The Monte Carlo method is an outstanding computational tool in science. Since its origins, it has relied on the detailed-balance condition, i.e. on the concept of reversible Markov chains, to solve general computational problems under the conditions of thermodynamic equilibrium with zero probability flows.
In this talk, I discuss irreversible Markov chains that violate detailed balance, yet satisfy global balance. Equilibrium is reached as a steady state with non-vanishing probability flows. For one-dimensional particle models, we can show explicitly that these algorithms reach equilibrium on much faster time scales than the reversible algorithms.
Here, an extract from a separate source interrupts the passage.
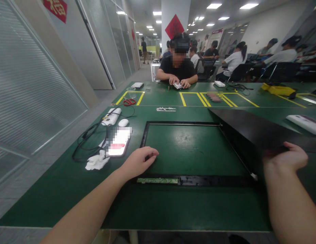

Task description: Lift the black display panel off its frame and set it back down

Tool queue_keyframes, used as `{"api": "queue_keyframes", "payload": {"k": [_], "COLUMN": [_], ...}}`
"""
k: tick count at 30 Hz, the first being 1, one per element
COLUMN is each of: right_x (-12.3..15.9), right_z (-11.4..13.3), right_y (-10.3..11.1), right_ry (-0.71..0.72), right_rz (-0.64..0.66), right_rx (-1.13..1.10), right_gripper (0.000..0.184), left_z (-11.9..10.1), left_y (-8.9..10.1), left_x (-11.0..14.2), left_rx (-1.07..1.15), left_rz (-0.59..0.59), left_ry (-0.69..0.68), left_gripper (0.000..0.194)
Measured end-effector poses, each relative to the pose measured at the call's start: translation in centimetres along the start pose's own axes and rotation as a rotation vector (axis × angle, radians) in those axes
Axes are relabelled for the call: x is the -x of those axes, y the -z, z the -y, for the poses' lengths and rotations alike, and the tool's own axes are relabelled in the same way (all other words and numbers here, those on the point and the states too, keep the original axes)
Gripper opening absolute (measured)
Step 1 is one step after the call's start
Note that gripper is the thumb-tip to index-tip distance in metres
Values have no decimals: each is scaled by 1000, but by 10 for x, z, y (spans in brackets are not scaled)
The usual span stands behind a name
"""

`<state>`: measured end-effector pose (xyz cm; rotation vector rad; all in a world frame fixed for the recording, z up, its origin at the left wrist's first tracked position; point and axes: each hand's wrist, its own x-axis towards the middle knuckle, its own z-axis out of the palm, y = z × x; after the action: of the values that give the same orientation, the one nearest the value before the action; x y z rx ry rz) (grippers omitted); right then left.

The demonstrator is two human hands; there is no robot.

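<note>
A thin black rectangular frame (216,181) lies flat on the green table. Along its near rail sits a narrow green circuit board strip (158,181). My left hand (144,161) is closed over the frame's left rail, fingers bent inward; the rail beneath is hidden. On the right, a large flat black panel (252,127) stands tilted up at the frame's right side. My right hand (287,157) grips this panel by its right part, with some fingers hidden behind it.
Left of the frame are a phone (119,144), crumpled tissue (98,161), a white mouse-like object (123,122), a white device (112,116) and black cables (84,139). Beyond lie red-handled scissors (129,102) and small white pieces (166,109). A co-worker (179,64) sits opposite.
</note>
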<state>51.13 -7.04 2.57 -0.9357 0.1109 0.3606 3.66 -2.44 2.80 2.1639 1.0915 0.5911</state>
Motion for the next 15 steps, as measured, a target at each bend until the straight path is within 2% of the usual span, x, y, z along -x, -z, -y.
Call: {"api": "queue_keyframes", "payload": {"k": [2, 8, 13, 15], "right_x": [2, -2, -14, -17], "right_z": [-1, -9, -16, -17], "right_y": [-2, -5, 2, 5], "right_ry": [-31, -190, -214, -216], "right_rz": [-41, -77, -45, 13], "right_rx": [-24, 145, 167, 173], "right_gripper": [9, 18, 23, 22], "left_z": [0, 4, 6, 6], "left_y": [-1, -3, -3, -3], "left_x": [0, -1, 0, 0], "left_rx": [35, 74, 33, 18], "left_rz": [-20, -44, -1, 11], "left_ry": [-13, -56, -67, -69], "left_gripper": [19, 18, 19, 20]}}
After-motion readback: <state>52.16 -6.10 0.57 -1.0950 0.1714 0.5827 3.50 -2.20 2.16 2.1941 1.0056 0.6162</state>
The generalization of irreversible Markov chains to higher dimensions relies on the replacement of the Metropolis acceptance criterion by a new consensus rule, the factorized Metropolis algorithm. The system energy is not computed, providing a fresh perspective for long-range interactions. Moves are infinitesimal and persistent, and employ the powerful lifting framework. The algorithms are free of rejections and totally asymmetric because, if a move a -> b is allowed, the move b -> a is prohibited.
As applications, I mention the 2-d melting problem for hard disks and general potentials, continuous spin models, plasmas with long-range interactions, and the connection with one-dimensional models, such as the totally asymmetric simple exclusion model (TASEP).